Here are some low-maintenance activities you can do at home to reenforce educational basics but not add to the stress. They take minutes a day and are great for passing time. As for reading, it gives all of us a little break.

  • Reading – We have the children read a lot. They have improved tremendously in level, vocabulary and reading aloud.
  • Writing – They write a lot of letters to our family and friends we can’t see. Our first letters were cryptic but now resemble an actual letter.
  • Social responsibility skills – We talk about how we can be more aware, show respect and share what we learned with others. The twins understand it will be their responsibility to pass on some of the learnings they have gained over the last 6 months to others when they return to school. Not everyone had the same opportunity or conversations and it’s their obligation to set an example and show positive leadership.
  • Keeping up on math skills – We stay on top of these when we can through games. Sidewalk chalk hopscotch where we multiply the numbers. Speed counting by 2’s, 3’s and multiplication facts. I have them measure things all the time. Who knew this was so entertaining for kids? They measure size, distance and figure out perimeter! If you don’t do any of these at least consider the wine lady’s fraction routine…

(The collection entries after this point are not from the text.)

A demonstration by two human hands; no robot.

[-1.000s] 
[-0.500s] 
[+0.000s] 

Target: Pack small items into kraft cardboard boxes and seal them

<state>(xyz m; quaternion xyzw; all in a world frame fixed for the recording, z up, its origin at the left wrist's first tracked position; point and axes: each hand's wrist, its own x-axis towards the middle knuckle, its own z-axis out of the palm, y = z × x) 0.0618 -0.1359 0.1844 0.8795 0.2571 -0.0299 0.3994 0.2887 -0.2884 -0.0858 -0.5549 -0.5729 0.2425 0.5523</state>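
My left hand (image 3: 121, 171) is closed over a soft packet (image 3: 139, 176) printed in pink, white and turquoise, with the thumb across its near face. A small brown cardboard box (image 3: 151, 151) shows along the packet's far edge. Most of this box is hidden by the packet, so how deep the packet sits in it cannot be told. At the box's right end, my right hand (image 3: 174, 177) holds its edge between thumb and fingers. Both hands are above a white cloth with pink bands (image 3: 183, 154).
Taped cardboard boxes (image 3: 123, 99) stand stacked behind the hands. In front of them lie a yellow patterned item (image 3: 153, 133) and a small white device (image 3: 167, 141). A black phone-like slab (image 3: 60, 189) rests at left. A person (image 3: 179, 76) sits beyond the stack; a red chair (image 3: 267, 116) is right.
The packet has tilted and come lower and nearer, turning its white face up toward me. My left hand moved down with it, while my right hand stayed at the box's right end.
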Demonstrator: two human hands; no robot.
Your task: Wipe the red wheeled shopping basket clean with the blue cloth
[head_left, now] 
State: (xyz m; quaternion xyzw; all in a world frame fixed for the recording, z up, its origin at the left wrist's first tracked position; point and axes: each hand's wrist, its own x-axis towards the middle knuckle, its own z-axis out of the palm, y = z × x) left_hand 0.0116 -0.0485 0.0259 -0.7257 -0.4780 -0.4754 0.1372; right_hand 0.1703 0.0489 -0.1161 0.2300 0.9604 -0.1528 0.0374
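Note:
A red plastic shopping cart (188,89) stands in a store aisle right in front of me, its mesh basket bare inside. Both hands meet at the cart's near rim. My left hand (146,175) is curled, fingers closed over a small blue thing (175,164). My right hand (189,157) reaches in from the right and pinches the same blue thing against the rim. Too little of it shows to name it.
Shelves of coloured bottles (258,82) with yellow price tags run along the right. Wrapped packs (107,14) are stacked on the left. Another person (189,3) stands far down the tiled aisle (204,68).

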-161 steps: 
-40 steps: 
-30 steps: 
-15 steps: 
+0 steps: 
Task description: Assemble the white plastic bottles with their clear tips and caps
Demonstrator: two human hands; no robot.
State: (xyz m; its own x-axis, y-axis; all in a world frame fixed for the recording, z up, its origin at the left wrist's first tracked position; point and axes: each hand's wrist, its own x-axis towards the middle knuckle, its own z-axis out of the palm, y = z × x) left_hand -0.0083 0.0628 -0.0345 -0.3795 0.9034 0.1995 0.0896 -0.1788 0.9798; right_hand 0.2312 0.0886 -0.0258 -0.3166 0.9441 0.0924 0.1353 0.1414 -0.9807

6. Please try and relax, Mama.

I know it’s much easier said than done. We’re going to be okay – you know what you need to do. Do that and that’s it. It’s okay if everything doesn’t get done. No one is coming over to see it anyways!

  • Get out. Try to get out of the house and do something that feels normal. You know what you need to do to stay safe and protect others. Sometimes a couple hours out cures everything.
  • Ask for help. Whatever it may be, ask for help. You are not alone in this. There are more women available to you than ever. It doesn’t matter what the ask is – An ear to listen, support, meals, guidance, advocacy – We are here. If you don’t know where to start, reach out to us, we’ll help you find direction.